Donald Trump on De-Dollarisation: Proposal for 100% Tariffs on BRICS Nations, Including India
Abhishek Khare
On January 21, 2025, Donald Trump, after assuming office as the 47th President of the United States, announced the possibility of imposing a 100% tariff on BRICS nations, including India, in response to their de-dollarisation efforts. The move signals a potential escalation in global trade tensions and raises questions about the impact on India-US trade relations, which is critical for both economies.
Implications of the Tariff
Significance
The current dip in oil prices highlights the fragile state of global energy markets, deeply intertwined with political and economic decisions. The uncertainty surrounding President Trump’s tariff proposals amplifies concerns about supply chain disruptions and their cascading effects on energy demand. This serves as a stark reminder of how geopolitical tensions can ripple through critical commodity markets, influencing prices and economic forecasts worldwide.
Future Impact
If the US goes forward with implementing these tariffs, it could trigger significant changes in the global trade landscape.
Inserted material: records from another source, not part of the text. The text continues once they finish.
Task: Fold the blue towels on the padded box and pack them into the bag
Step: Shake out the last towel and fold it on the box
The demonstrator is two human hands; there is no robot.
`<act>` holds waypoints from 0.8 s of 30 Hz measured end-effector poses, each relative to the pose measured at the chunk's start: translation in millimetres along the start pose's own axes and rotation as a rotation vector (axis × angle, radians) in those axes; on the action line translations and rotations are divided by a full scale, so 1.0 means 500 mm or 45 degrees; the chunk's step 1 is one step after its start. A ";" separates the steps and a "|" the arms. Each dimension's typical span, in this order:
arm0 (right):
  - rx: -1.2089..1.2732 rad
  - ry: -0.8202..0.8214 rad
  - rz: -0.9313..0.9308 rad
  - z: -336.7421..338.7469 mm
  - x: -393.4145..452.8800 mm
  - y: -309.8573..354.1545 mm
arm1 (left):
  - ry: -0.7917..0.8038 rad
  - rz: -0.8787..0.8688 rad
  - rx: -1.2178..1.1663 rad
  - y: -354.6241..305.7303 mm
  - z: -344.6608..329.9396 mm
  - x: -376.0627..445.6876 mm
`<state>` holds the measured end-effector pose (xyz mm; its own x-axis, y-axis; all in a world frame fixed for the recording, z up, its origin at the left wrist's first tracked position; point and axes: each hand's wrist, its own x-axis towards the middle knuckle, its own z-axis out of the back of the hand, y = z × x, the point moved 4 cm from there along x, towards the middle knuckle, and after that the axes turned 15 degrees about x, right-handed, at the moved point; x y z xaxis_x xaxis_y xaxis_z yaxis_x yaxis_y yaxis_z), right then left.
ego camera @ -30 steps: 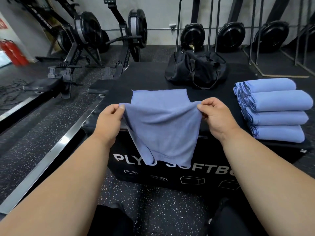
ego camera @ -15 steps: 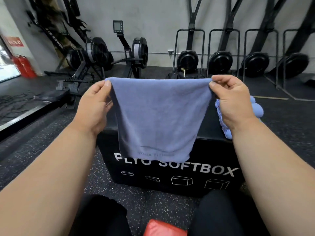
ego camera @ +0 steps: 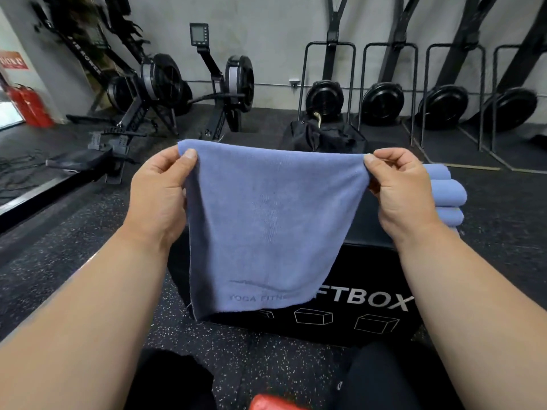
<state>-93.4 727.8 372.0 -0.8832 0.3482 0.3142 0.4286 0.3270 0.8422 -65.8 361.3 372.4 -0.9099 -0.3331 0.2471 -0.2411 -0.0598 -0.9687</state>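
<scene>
A blue towel hangs in the air in front of the black padded box, doubled over, with grey print near its lower edge. My left hand pinches its upper left corner. My right hand pinches the upper right corner. A stack of folded blue towels lies on the box's right side, partly hidden behind my right hand. The black bag sits at the far end of the box, its lower part hidden by the held towel.
Rowing machines stand on the speckled rubber floor at the left. Black wheeled machines line the back wall. Red fire extinguishers stand at the far left. A red object lies between my knees at the bottom edge.
Both hands have lifted the towel off the box top and hold it up stretched between them; it now hangs free in front of the box.
</scene>
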 end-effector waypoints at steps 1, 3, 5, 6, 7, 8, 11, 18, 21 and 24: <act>-0.022 0.003 0.015 -0.002 0.010 -0.008 | 0.006 -0.002 0.026 0.011 -0.004 0.014; -0.065 0.064 0.065 -0.018 0.048 -0.022 | 0.044 -0.002 0.086 0.031 -0.016 0.059; -0.142 0.124 0.108 -0.046 0.111 -0.032 | 0.093 -0.007 0.174 0.048 -0.038 0.124; -0.189 0.127 0.131 -0.064 0.158 -0.041 | 0.111 -0.010 0.215 0.054 -0.055 0.167; -0.237 0.111 0.155 -0.082 0.210 -0.051 | 0.113 0.006 0.247 0.059 -0.071 0.219; -0.275 0.094 0.161 -0.099 0.265 -0.065 | 0.119 0.037 0.275 0.065 -0.088 0.271; -0.535 0.257 0.035 -0.137 0.408 -0.150 | 0.179 0.272 0.467 0.123 -0.127 0.423; -1.233 0.590 -0.241 -0.059 0.334 -0.388 | 0.212 0.338 1.141 0.300 -0.132 0.380; -1.229 0.421 -0.374 0.044 0.227 -0.450 | 0.208 0.295 1.121 0.387 -0.108 0.261; -1.177 0.413 -0.360 0.107 0.142 -0.458 | 0.261 0.189 1.091 0.428 -0.095 0.158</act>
<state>-244.2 724.8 178.0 -0.9972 0.0636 0.0390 0.0025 -0.4942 0.8694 -205.3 367.1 185.8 -0.9740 -0.2235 0.0374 0.1444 -0.7392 -0.6578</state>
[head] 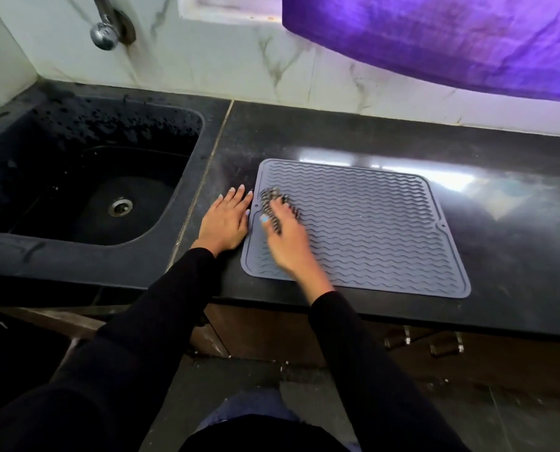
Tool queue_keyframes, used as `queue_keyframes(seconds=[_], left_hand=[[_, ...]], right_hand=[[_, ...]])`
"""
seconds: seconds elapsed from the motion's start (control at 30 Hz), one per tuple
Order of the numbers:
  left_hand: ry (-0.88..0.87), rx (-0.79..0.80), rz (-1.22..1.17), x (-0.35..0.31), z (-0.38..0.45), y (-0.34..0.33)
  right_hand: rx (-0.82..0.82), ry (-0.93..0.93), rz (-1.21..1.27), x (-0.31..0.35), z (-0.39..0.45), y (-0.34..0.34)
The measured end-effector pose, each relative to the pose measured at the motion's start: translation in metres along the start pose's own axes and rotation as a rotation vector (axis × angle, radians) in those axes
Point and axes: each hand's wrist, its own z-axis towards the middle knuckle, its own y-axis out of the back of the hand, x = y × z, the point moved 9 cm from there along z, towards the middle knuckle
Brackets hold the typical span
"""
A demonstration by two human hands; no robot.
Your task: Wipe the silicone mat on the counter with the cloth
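Wiping underway: right hand [285,238] grips striped cloth [273,203], blurred, seemingly bunched, on silicone mat [370,223] near its left edge. Left hand [226,220] flat on counter [500,223] beside mat. Next: sweep rightward across ridges

The bench [386,138] is a dark, polished stone slab running along the marble-patterned wall, with a black sink [27,164] sunk into its left part. A grey silicone mat [386,223] with wavy ridges lies flat on it, right of the sink and near the front edge. The left hand [226,220] rests flat on the bare stone, just beside the mat's left edge.
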Motion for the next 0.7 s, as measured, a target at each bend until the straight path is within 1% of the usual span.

BRICS nations may intensify their efforts to create a shared currency or alternative systems to reduce their reliance on the US dollar. Such actions could further weaken the dollar’s dominance in international trade. India, being a part of BRICS but also heavily reliant on trade with the US, might focus on strengthening bilateral trade agreements with other countries to minimize economic damage caused by the tariffs.
On a larger scale, these tariffs could lead to a rise in protectionist policies globally, eroding cooperation within multilateral trade institutions. As inflationary pressures and geopolitical tensions already challenge economies worldwide, these measures may exacerbate instability, with emerging economies bearing the greatest burden due to their dependency on global trade systems.
Conclusion
President Trump’s proposed 100% tariff on BRICS nations is a bold move designed to protect the US dollar's dominant position in global markets. However, it carries the risk of severe economic consequences, strained diplomatic relationships, and heightened polarization in the global economy. For India, the task will be to carefully balance its BRICS membership with its strong trade ties to the US. Over the long term, such measures have the potential to shift economic power dynamics and reshape the framework of global trade for years to come.